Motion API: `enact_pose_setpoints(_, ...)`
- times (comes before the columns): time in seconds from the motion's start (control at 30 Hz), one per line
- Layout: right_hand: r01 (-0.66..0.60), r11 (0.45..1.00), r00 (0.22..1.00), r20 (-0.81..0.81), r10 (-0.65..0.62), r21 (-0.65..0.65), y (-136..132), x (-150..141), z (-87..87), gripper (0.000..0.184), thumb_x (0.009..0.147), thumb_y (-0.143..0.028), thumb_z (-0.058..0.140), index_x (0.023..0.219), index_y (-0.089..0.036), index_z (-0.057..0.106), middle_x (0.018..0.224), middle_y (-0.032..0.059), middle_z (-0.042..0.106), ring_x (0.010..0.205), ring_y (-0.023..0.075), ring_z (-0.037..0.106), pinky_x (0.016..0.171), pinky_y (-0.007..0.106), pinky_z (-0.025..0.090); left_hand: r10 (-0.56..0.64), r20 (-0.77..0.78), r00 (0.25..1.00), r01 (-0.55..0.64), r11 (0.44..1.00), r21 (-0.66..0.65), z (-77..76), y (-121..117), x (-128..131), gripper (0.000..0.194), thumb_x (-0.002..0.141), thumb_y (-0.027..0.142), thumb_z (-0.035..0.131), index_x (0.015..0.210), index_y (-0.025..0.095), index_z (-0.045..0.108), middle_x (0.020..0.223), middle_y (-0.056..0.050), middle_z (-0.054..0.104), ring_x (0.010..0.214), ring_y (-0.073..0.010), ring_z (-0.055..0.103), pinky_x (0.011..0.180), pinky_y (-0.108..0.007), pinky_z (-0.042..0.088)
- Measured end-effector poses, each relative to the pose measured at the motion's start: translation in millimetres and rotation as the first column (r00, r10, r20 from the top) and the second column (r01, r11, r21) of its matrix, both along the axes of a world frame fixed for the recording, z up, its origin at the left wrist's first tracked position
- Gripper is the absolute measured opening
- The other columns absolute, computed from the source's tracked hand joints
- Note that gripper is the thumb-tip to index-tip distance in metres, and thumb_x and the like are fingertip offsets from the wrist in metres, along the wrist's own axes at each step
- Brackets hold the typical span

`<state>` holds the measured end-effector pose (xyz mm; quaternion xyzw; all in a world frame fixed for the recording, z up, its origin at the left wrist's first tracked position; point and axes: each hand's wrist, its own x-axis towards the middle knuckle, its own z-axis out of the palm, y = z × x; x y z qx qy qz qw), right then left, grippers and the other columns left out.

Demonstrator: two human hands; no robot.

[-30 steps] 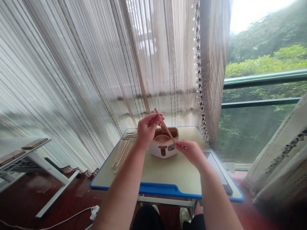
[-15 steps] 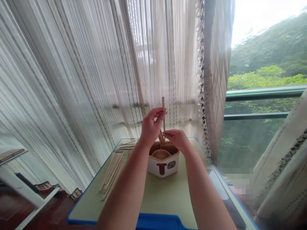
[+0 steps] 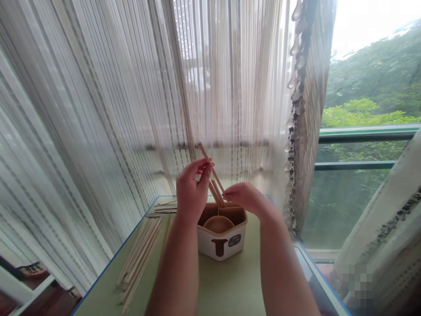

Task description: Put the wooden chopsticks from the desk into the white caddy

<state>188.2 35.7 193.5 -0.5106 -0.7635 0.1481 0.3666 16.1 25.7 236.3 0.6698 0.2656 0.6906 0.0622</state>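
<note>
My left hand (image 3: 194, 188) pinches the upper part of a wooden chopstick (image 3: 217, 177) between thumb and fingertips. My right hand (image 3: 248, 199) has its fingertips closed on the lower end of that same chopstick. It slants down to the right, above the back of a white holder (image 3: 205, 245) with a brown inside. Several other chopsticks (image 3: 215, 193) lean in the holder's rear part, close beside the held one. A rounded brown compartment takes up the holder's front. Left of my left forearm lies a loose bundle of chopsticks (image 3: 141, 254) on the table.
The greenish table (image 3: 230, 289) has a blue edge. Thin metallic utensils (image 3: 164, 211) lie at its back left. A dark flat object (image 3: 307, 272) is by the right edge, partly behind my forearm. Sheer curtains (image 3: 131, 87) hang behind; a window railing (image 3: 362, 137) stands right.
The held chopstick has gone from nearly upright to leaning, its top tipped left. My left hand has shifted left and slightly down. The camera view has moved a little too.
</note>
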Motion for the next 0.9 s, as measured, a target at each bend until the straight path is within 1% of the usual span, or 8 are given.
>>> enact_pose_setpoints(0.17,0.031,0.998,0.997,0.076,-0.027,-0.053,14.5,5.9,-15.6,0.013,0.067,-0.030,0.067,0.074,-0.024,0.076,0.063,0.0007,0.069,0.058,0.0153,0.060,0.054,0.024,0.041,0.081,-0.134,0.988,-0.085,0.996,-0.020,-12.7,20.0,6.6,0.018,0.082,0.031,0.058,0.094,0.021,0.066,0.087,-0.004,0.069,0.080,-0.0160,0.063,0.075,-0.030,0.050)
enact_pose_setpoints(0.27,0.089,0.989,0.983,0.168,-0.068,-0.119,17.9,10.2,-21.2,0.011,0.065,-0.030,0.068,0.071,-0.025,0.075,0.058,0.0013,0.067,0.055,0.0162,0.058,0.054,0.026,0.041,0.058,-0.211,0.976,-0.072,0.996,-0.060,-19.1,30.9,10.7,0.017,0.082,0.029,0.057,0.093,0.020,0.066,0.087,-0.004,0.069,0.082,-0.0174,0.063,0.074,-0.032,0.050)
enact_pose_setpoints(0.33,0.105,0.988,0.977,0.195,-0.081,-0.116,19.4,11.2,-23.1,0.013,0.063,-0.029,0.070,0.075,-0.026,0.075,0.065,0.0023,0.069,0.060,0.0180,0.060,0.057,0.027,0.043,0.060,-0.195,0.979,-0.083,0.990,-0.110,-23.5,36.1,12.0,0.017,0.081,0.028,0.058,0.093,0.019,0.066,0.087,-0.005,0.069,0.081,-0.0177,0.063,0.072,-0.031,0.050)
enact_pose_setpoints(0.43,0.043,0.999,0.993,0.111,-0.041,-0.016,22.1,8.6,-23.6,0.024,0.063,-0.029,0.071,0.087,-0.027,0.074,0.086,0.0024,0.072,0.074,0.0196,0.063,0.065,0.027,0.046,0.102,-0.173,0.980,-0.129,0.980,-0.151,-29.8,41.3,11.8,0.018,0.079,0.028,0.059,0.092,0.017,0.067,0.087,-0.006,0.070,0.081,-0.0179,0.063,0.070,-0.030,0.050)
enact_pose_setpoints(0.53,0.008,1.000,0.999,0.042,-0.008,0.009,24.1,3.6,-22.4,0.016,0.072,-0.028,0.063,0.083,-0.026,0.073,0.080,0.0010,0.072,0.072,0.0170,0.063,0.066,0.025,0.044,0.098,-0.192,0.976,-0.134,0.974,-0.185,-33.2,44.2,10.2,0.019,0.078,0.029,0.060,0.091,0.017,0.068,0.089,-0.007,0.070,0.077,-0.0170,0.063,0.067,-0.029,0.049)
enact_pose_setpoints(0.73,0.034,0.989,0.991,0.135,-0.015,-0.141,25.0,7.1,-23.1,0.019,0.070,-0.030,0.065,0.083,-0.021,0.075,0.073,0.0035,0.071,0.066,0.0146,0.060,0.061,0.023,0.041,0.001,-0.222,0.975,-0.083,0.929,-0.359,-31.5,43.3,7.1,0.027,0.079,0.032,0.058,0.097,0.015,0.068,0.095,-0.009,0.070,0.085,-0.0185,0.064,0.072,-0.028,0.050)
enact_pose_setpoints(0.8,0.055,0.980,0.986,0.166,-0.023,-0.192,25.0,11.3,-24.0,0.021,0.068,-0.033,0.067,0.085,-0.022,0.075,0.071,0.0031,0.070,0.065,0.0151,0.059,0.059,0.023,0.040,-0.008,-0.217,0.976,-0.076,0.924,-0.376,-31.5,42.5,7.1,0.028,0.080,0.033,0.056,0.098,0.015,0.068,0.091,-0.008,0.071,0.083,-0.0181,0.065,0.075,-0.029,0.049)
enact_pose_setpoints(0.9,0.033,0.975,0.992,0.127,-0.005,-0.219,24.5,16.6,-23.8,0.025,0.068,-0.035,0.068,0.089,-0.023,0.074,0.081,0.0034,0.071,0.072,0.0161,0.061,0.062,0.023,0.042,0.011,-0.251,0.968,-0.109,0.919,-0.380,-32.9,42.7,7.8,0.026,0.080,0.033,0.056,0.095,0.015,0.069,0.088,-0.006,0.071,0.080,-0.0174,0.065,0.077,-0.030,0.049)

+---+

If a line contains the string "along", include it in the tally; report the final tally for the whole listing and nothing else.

2